Colin Robinson

LESS: The dynamic stylesheet language

Wow, just wow. Imagine if you could use variables in CSS… now you can.

Here is the LESS website. The proposed method of using LESS is to write a style.less file and then include less.js which uses javascript to render your stylesheet dynamically. I really don’t like the idea of having to load an extra JS file and then generating the stylesheet on the fly. Talk about unnecessary overhead. But the LESS website loads quickly, even on my phone, so I guess the results speak for themselves. Visiting the page with javascript turned off was disappointing, but not unexpected. Thankfully they also made a command line tool that you can use to compile a .less file into a .css one. Use the compiler for production releases and the JS framework for prototyping. I’ll definitely being using LESS in my next project.

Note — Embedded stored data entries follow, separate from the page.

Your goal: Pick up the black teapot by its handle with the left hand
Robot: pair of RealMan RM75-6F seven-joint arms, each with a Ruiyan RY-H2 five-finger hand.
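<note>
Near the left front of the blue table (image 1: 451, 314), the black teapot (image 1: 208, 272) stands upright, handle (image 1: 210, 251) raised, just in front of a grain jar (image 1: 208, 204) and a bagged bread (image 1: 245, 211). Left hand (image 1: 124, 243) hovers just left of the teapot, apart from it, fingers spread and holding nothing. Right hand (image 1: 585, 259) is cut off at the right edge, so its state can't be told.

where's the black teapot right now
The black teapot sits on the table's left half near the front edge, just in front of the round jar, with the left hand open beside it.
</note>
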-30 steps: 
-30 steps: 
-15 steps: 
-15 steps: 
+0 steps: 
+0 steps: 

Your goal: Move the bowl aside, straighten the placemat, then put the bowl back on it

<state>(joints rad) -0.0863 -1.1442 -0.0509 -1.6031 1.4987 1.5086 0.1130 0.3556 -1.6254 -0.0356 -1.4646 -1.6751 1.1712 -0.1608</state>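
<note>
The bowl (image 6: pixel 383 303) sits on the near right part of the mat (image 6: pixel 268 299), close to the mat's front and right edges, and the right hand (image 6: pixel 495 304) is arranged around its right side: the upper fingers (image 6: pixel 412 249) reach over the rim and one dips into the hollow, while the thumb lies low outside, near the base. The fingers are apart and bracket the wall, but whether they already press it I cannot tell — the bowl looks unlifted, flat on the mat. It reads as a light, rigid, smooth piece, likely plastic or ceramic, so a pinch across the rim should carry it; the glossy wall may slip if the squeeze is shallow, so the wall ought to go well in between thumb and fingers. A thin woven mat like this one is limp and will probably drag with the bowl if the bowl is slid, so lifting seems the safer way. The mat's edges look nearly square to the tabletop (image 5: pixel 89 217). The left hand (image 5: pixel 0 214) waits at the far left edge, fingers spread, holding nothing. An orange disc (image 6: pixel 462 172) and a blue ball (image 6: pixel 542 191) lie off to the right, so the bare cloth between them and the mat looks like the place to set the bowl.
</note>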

You would write something like this in LESS

@color: #4D926F;
#header {
    color: @color;
}
h2 {
    color: @color;
}

and then get back this

#header {
    color: #4D926F;
}
h2 {
    color: #4D926F;
}

You can even write functions! This code

.rounded-corners (@radius: 5px) {
  border-radius: @radius;
  -webkit-border-radius: @radius;
  -moz-border-radius: @radius;
}

#header {
  .rounded-corners;
}
#footer {
  .rounded-corners(10px);
}

would be compiled into

#header {
  border-radius: 5px;
  -webkit-border-radius: 5px;
  -moz-border-radius: 5px;
}
#footer {
  border-radius: 10px;
  -webkit-border-radius: 10px;
  -moz-border-radius: 10px;
}

This is how CSS should have worked from the start.